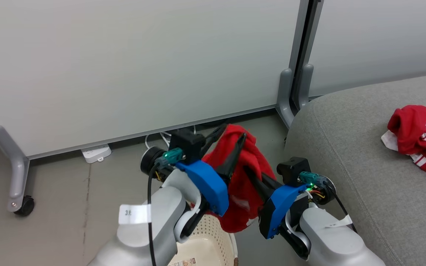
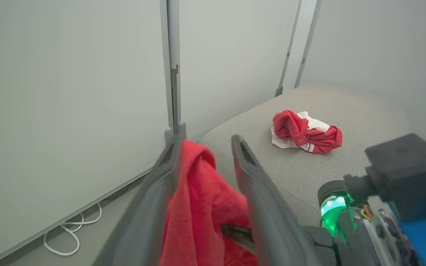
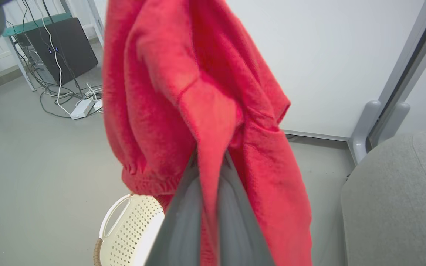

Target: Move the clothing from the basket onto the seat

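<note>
Red garment [image 1: 255, 153] held up just beside the seat [image 1: 346, 155], right pincer [image 1: 247, 170] clamped on it, left pincer [image 1: 232, 132] apart around its top, second red garment [image 1: 418, 135] lying on the seat.

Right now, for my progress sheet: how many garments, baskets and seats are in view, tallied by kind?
Laundry basket: 1
Grey seat: 1
Red garments: 2 (hanging garment, garment on the seat)
Total: 4
</note>
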Motion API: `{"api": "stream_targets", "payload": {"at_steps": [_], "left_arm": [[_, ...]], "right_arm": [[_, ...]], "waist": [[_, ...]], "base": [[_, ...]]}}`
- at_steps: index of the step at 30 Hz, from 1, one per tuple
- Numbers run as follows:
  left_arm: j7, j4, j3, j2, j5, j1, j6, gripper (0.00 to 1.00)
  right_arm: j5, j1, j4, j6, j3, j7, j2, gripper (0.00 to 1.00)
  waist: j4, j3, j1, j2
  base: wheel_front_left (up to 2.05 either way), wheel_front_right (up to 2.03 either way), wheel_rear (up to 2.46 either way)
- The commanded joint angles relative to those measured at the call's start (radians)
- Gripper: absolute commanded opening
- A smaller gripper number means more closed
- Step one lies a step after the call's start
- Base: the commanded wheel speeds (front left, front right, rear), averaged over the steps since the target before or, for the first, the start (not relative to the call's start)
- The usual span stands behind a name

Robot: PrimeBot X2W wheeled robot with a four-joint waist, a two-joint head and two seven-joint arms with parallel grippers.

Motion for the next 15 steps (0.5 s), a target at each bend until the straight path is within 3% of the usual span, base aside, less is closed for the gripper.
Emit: {"api": "stream_targets", "payload": {"at_steps": [1,9,15], "left_arm": [[-0.018,0.001,0.005,0.012,-0.002,0.025,0.007,1.00],[-0.118,-0.013,0.061,0.077,0.023,0.210,0.032,1.00],[-0.121,-0.146,0.210,0.111,0.126,0.367,0.050,1.00]], "right_arm": [[0.001,-0.021,-0.006,0.000,0.003,-0.009,-0.002,0.00],[-0.002,-0.028,-0.015,0.000,0.000,-0.020,-0.002,0.00],[-0.023,-0.026,-0.013,0.000,-0.028,-0.023,-0.002,0.00]], "waist": [[-0.004,0.002,0.0000,0.0000],[-0.015,0.013,0.0000,0.0000],[0.001,0.019,0.0000,0.0000]], "base": [[0.00,0.00,0.00],[0.00,0.00,0.00],[0.00,0.00,0.00]]}}
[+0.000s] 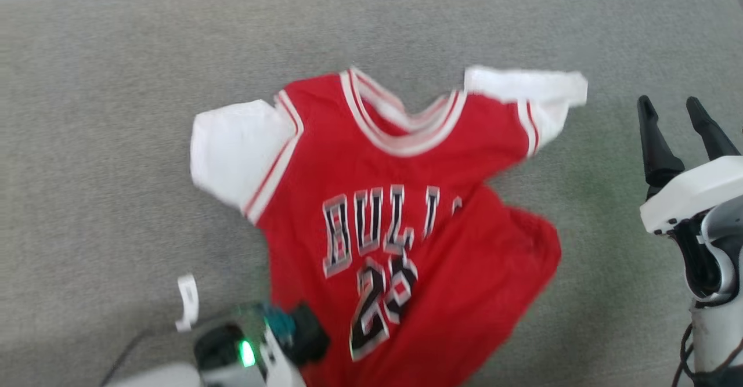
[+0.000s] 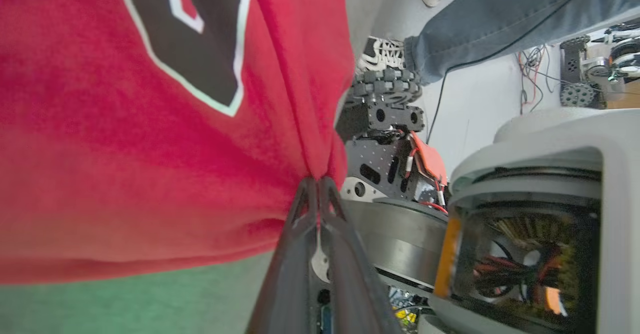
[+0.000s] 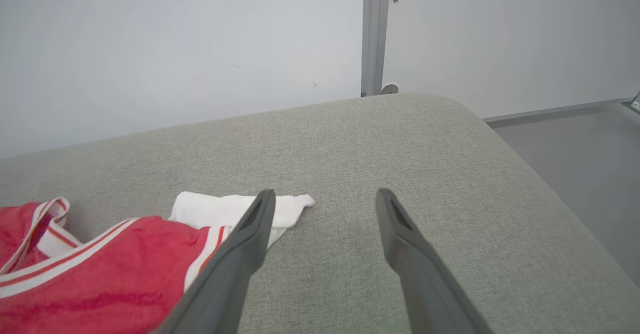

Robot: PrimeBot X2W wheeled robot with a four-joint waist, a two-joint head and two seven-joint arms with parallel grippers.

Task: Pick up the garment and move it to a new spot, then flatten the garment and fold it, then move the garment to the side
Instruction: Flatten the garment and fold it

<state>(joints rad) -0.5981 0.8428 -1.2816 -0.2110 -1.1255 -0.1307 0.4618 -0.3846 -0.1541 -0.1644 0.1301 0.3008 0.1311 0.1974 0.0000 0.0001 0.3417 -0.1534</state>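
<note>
1. The garment (image 1: 406,213) lies front up in the middle of the head view on a grey padded surface (image 1: 116,143). Its collar points toward the top of the frame, and its white sleeves reach to the upper left and upper right.
2. The "BULLS 23" lettering is creased, and the garment's lower right part is rumpled.
3. The left gripper (image 1: 290,332) sits blurred at the bottom edge of the head view, left of centre, at the garment's lower edge.
4. In the left wrist view its fingers (image 2: 305,209) are pressed together, pinching a fold of the red cloth at their tips. The garment (image 2: 125,174) covers the left half of that frame.
5. The right gripper (image 1: 668,108) stands at the right edge of the head view, apart from the garment, fingers spread and holding nothing.
6. In the right wrist view the right gripper (image 3: 325,199) hangs over the surface (image 3: 450,174). The garment (image 3: 100,274) lies at lower left, and its sleeve tip shows behind one finger.
7. A small white tag (image 1: 187,300) lies on the surface at lower left of the head view.
8. A person's blue trouser leg (image 2: 500,13) and a shoe (image 2: 382,51) show at the top of the left wrist view.
</note>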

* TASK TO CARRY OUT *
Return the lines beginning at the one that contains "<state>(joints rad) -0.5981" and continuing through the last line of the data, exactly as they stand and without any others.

* SOLUTION TO THIS PROBLEM *
<state>(joints rad) -0.5981 0.8428 -1.2816 -0.2110 -1.1255 -0.1307 0.4618 -0.3846 -0.1541 -0.1644 0.1301 0.3008 0.1311 0.1974 0.0000 0.0001 0.3417 -0.1534</state>
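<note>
1. The garment (image 1: 406,213) lies front up in the middle of the head view on a grey padded surface (image 1: 116,143). Its collar points toward the top of the frame, and its white sleeves reach to the upper left and upper right.
2. The "BULLS 23" lettering is creased, and the garment's lower right part is rumpled.
3. The left gripper (image 1: 290,332) sits blurred at the bottom edge of the head view, left of centre, at the garment's lower edge.
4. In the left wrist view its fingers (image 2: 305,209) are pressed together, pinching a fold of the red cloth at their tips. The garment (image 2: 125,174) covers the left half of that frame.
5. The right gripper (image 1: 668,108) stands at the right edge of the head view, apart from the garment, fingers spread and holding nothing.
6. In the right wrist view the right gripper (image 3: 325,199) hangs over the surface (image 3: 450,174). The garment (image 3: 100,274) lies at lower left, and its sleeve tip shows behind one finger.
7. A small white tag (image 1: 187,300) lies on the surface at lower left of the head view.
8. A person's blue trouser leg (image 2: 500,13) and a shoe (image 2: 382,51) show at the top of the left wrist view.
</note>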

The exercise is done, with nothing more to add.